_Task requirements_
In how many lines of the listing below does "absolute" appear? Reply with the number only.

☆ ☆ ☆ ☆

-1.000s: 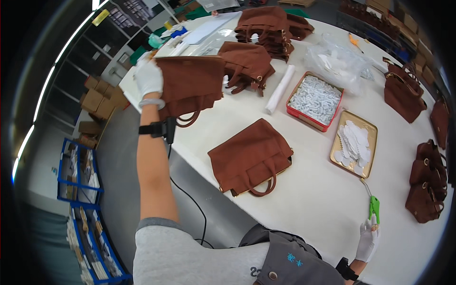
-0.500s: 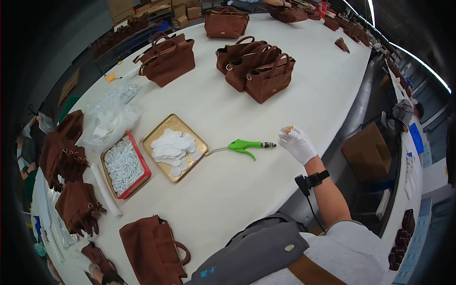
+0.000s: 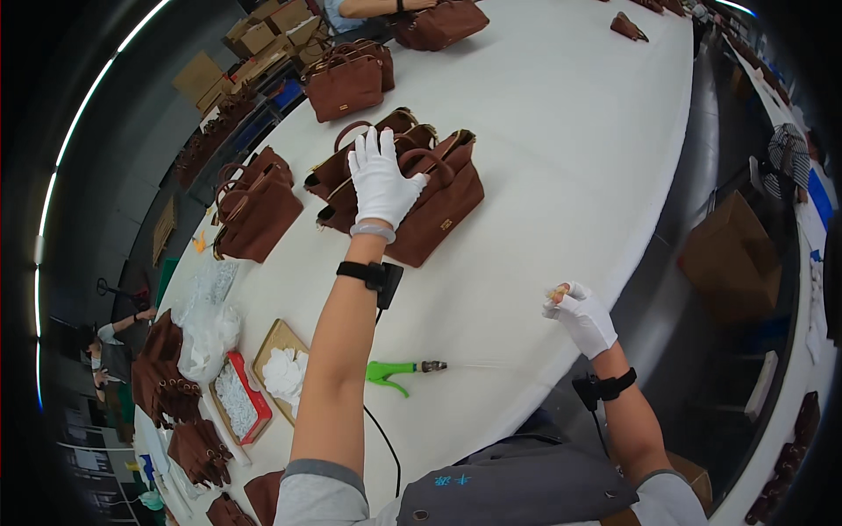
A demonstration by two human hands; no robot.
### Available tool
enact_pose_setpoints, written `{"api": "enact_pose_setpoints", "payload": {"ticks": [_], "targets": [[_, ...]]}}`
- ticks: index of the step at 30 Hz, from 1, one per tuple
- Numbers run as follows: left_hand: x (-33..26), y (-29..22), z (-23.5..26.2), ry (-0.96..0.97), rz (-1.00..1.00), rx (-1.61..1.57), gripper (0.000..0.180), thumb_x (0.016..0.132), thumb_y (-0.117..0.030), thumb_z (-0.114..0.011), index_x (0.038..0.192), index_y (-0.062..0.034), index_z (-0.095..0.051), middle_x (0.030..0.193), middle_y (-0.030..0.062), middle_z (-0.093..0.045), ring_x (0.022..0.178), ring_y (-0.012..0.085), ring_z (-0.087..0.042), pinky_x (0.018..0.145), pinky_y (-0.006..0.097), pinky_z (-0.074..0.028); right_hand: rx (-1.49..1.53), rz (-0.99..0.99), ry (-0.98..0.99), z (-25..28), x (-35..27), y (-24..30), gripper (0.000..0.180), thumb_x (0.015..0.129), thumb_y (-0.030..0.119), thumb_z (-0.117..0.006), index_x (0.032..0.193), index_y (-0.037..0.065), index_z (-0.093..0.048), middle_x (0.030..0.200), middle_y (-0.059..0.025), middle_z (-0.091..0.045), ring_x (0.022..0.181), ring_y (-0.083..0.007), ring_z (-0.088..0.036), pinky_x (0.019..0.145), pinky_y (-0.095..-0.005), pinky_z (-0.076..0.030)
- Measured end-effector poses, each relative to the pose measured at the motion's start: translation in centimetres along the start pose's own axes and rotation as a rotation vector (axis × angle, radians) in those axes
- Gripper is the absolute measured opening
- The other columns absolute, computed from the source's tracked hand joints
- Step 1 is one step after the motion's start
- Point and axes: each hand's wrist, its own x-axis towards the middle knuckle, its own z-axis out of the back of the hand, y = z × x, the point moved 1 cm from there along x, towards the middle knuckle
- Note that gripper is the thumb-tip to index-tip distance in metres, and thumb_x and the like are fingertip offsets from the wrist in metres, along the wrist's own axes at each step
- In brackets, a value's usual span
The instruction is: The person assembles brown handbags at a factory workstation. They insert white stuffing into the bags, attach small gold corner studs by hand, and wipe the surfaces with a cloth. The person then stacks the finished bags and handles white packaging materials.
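left hand (image 3: 382,181): fingers apart, over brown bags (image 3: 438,197) (gold label (image 3: 446,223)) | right hand (image 3: 581,317): grip unclear

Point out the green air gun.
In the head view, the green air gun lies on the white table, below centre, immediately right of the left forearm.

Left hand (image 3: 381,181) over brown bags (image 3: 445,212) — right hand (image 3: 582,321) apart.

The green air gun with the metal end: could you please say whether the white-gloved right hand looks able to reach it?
Likely yes: nothing visible blocks the way over the white tabletop from the right hand to the green air gun, though the left forearm hides its far end.
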Motion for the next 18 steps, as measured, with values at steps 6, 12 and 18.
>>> {"api": "enact_pose_setpoints", "payload": {"ticks": [6,12,18], "targets": [[4.0,-1.3,-3.0,0.019,-0.247,0.306,0.036,0.072,-0.007,-0.071,0.108,-0.009,-0.067,0.101,0.0119,-0.065,0.11,0.0313,-0.055,0.101,0.045,-0.037,0.193,0.007,-0.076,9.2,0.1,2.3,0.007,0.087,0.007,-0.066,0.089,0.01,-0.06,0.097,-0.0034,-0.065,0.087,-0.0147,-0.063,0.083,-0.0332,-0.052],[1.8,-5.8,4.5,0.005,0.238,-0.677,0.037,0.086,0.006,-0.059,0.123,0.0051,-0.059,0.099,0.0074,-0.062,0.078,0.0114,-0.06,0.064,0.022,-0.05,0.367,0.019,-0.007,11.5,2.4,1.5,0.005,0.088,0.007,-0.065,0.091,0.011,-0.062,0.099,-0.0027,-0.063,0.088,-0.0148,-0.062,0.085,-0.0339,-0.05],[-12.3,2.8,12.2,-0.001,0.916,-1.322,0.021,0.096,-0.006,-0.05,0.115,-0.0047,-0.059,0.078,-0.0036,-0.056,0.053,0.003,-0.044,0.045,0.019,-0.035,0.549,-0.008,0.295,6.5,2.6,2.3,0.006,0.088,0.009,-0.067,0.085,0.011,-0.062,0.098,-0.0058,-0.063,0.084,-0.0162,-0.062,0.079,-0.0335,-0.054]]}}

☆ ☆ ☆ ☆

_Answer section_
2